What the task asks
Write out every line below that includes the word "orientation".

Supplied information

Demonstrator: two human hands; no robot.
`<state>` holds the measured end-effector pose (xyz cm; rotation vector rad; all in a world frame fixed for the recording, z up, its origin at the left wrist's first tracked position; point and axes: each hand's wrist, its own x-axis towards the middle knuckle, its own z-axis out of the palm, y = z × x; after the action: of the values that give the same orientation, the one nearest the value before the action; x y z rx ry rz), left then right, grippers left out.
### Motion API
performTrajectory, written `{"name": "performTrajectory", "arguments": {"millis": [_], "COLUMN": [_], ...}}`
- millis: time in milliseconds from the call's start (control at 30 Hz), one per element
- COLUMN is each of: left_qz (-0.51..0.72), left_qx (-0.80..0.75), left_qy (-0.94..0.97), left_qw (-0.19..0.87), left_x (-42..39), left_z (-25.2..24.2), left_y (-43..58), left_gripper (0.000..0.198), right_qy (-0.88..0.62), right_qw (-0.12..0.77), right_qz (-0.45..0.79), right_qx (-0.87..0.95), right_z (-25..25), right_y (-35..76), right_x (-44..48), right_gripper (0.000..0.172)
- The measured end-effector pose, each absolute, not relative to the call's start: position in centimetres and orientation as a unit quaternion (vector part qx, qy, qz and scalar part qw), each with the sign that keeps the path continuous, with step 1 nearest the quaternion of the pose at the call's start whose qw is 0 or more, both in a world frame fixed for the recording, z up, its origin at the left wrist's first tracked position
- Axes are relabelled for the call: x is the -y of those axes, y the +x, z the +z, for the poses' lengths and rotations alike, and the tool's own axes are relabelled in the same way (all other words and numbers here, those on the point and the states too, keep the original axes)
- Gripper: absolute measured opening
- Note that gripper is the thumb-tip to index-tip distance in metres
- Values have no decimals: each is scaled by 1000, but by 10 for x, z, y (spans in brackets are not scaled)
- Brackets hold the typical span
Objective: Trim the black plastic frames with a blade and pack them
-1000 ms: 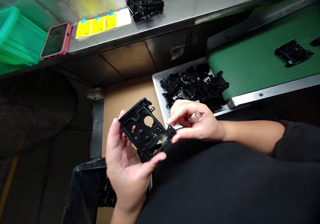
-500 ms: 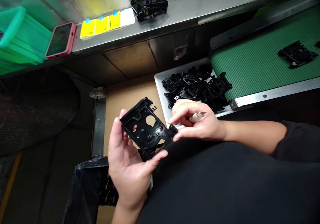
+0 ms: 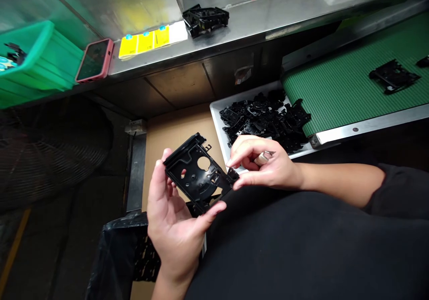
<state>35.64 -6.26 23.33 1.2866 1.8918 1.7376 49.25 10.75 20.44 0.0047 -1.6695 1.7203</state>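
Note:
A flat black plastic frame with a round hole and several small cut-outs lies tilted in my left hand. The fingers wrap its far left edge and the thumb presses near its lower corner. My right hand pinches the frame's right corner between thumb and forefinger. Tucked in that same hand is a small pointed metal blade with a pale wrapped grip, its tip pointing right. Just behind the right hand stands a white tray heaped with black plastic parts.
A green conveyor belt on the right carries a black part. On the steel ledge are a black assembly, yellow labels, a phone and a green bin. A fan stands left, a black-lined box below.
The camera view has shifted slightly, so the ledge and its things sit lower and further right. Both hands keep their hold on the frame. The belt's black part appears slightly further left.

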Motion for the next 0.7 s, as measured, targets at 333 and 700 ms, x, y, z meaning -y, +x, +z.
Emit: {"name": "performTrajectory", "arguments": {"millis": [333, 700], "left_qz": [597, 564], "left_qx": [-663, -694], "left_qy": [435, 444], "left_qw": [120, 60], "left_x": [94, 159], "left_z": [237, 248], "left_y": [340, 301], "left_gripper": [108, 114], "right_qy": [12, 1], "right_qw": [341, 328], "right_qz": [678, 679], "right_qx": [651, 657], "right_z": [208, 223], "right_y": [477, 442], "right_x": [-80, -22], "right_gripper": [34, 32]}}
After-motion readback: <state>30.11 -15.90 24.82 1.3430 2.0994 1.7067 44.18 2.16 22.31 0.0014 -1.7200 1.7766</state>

Answer to the exercise
`<state>` holds the measured end-effector pose (xyz cm; rotation vector rad; all in a world frame fixed for the recording, z up, its origin at the left wrist's first tracked position; point and axes: each hand's wrist, its own x-axis towards the middle knuckle, its own z-axis out of the palm, y = z × x; after the action: of the values that give the same orientation, the one nearest the value before the action; x y z rx ry rz), left then right, grippers left out.
- The measured end-effector pose, each absolute, not relative to the call's start: position in centimetres and orientation as a unit quaternion (vector part qx, qy, qz and scalar part qw), each with the sign that keeps the path continuous, with step 1 nearest the quaternion of the pose at the call's start whose qw is 0 or more, both in a world frame fixed for the recording, z up, its origin at the left wrist's first tracked position

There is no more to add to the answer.